Carrots and Self-Sufficiency

March 18th, Monday:


  • Pork Soup (Pork, Potato, Tofu, Carrot, Onion, Burdock, Garlic)
  • Dressed Spinach and Tuna (Spinach, Tuna)
  • Sesame Teriyaki Chicken
  • Rice
  • Milk
  • Kcal: 937

Pork contains lots of vitamin B, which we need for producing energy. We want to eat it especially when we will be exercising a lot or when we tire easily.

Through a sort of confusion of the schedule, I had classes today, but didn’t eat school lunch. But above is a photo of the school lunches in the teacher’s room, kindly already served into dishes by Higashi’s office lady.

Japan is pretty good about labelling where food products come from. For example, at my market, the prefecture where the fresh vegetables and fruits are grown is listed on the same tag as the price. With processed products, many of them are labeled with the prefecture or country their ingredients come from. This is very nice for a variety of reasons. If you are concerned about GMOs, chemical fertilizers, radiation, or food self-sufficiency, this information is useful for making educated decisions.

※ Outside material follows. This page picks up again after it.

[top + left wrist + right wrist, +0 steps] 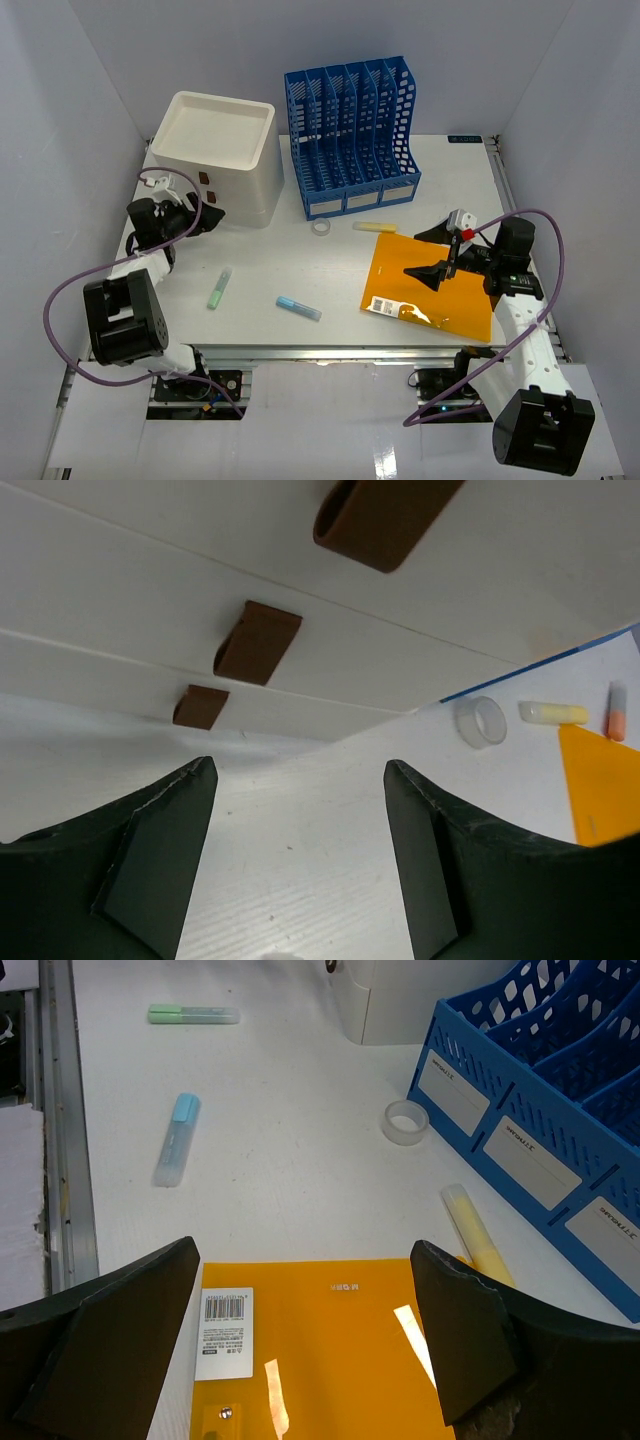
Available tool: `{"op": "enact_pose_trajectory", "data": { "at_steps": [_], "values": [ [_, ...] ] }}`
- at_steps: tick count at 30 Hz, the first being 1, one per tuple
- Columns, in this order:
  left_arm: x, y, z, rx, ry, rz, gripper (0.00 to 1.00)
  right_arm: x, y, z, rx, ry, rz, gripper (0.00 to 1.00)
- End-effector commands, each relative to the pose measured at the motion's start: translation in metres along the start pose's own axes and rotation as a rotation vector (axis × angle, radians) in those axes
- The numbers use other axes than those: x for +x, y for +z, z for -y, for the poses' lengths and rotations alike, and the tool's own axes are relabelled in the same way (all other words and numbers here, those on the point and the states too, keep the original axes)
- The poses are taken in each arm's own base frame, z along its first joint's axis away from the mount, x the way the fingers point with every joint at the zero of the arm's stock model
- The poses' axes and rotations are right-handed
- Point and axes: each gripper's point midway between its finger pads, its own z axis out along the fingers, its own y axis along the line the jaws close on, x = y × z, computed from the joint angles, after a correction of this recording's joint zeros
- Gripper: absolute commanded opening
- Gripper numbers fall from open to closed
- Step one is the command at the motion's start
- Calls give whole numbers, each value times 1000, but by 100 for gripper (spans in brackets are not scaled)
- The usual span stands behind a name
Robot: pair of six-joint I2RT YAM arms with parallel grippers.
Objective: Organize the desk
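Note:
The desk (300, 260) is a white tabletop with loose stationery on it. My left gripper (205, 215) (300, 765) is open and empty, low over the desk, just in front of the white drawer unit (225, 155) with its brown handles (258, 640). My right gripper (430, 252) (305, 1250) is open, hovering over the near edge of an orange folder (430, 290) (330, 1350) lying flat at the right. A green highlighter (219, 288) and a blue highlighter (298, 308) lie near the front middle. A tape roll (321, 228) and a yellow highlighter (374, 227) lie before the file rack.
A blue file rack (350, 130) with several slots stands at the back middle, beside the drawer unit. Metal rails (60, 1130) run along the desk's edges. Grey walls close in on the left, right and back.

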Motion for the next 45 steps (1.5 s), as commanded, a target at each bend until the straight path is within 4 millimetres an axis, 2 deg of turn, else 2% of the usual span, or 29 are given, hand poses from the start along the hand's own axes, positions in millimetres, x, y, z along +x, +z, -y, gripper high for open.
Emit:
{"op": "enact_pose_trajectory", "data": {
  "at_steps": [1,6,8,16,20,31,35,45],
  "values": [
    [-37,10,-4,23,158,108,77,-1,0,1,-10,-6,15,93],
    [-42,19,-19,-16,190,138,68,0,0,2,-9,0,13,93],
    [-49,20,-18,-11,202,174,60,1,0,3,-8,2,11,93],
    [-62,28,-16,16,174,194,46,4,0,5,-3,12,5,93],
    [-59,27,-14,26,165,193,37,4,0,5,-2,13,5,93],
    [-52,27,-12,44,144,167,28,2,-1,4,-6,9,11,93],
    [-50,27,-11,46,141,160,21,1,-1,4,-5,6,14,93],
    [-33,13,-6,32,149,144,10,-2,-3,3,-3,-1,19,93]
  ]
}}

Just knowing the prefecture the food is from is nice, but on some vegetables they actually have a bar code. Going to the bar code’s URL, you can see all sorts of information about the food you are buying. You can see the page for some carrots I bought here. It includes pretty much everything I could want to know about those carrots. It gives the type of carrot, where they were grown, what fertilizer was used and how often, pesticides used and how much and often, when they were planted and harvested, who packed and transported the carrots, and more. It even includes pictures of the carrot field and the family that grew the carrots. It’s really amazing!

These are the people that grew my carrots!

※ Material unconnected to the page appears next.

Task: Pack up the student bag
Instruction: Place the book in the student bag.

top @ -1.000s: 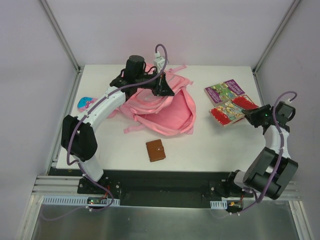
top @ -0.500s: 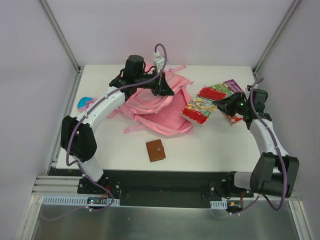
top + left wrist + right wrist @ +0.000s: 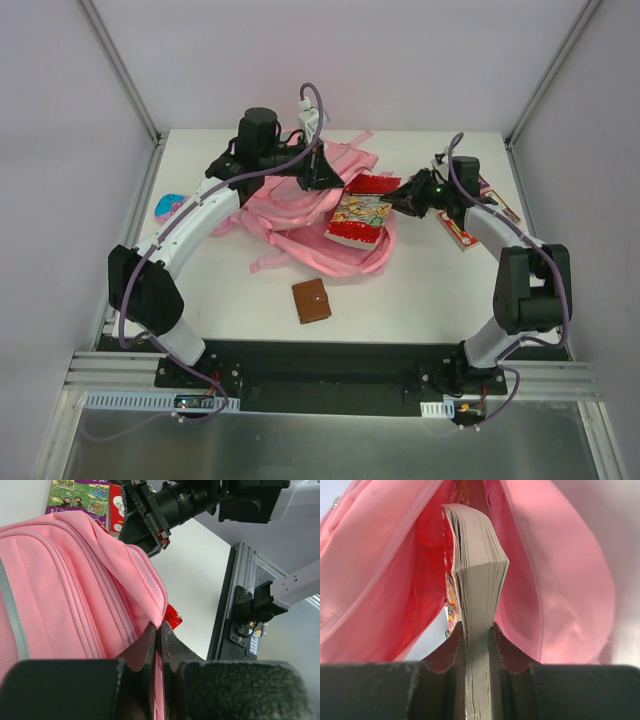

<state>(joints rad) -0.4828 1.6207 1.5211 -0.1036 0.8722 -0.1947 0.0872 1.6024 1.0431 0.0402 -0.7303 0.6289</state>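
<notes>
Pinching the student bag open mid-table with my left end effector, I hold a book, clamped in my right end effector, at its mouth; other books and a wallet lie unpacked.

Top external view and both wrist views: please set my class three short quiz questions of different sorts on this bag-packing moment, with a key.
1. True or false: the right fingers are shut on a book.
2. Which thing lies on the table nearest the arm bases? A. a brown wallet B. a water bottle C. a calculator
3. Fill in: the left fingers pinch a pink fabric edge of the ____.

Key: 1 true; 2 A; 3 student bag.
</notes>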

These are the people that grew my carrots!

Technology is a really wonderful thing. I feel we should always keep working to improve and uncover new technology. The hard part though is having the wisdom to use technology for good things and not bad things. Maybe this is rather insignificant, but I feel my bar coded carrots are an example of the wonderful good things with which technology can help us.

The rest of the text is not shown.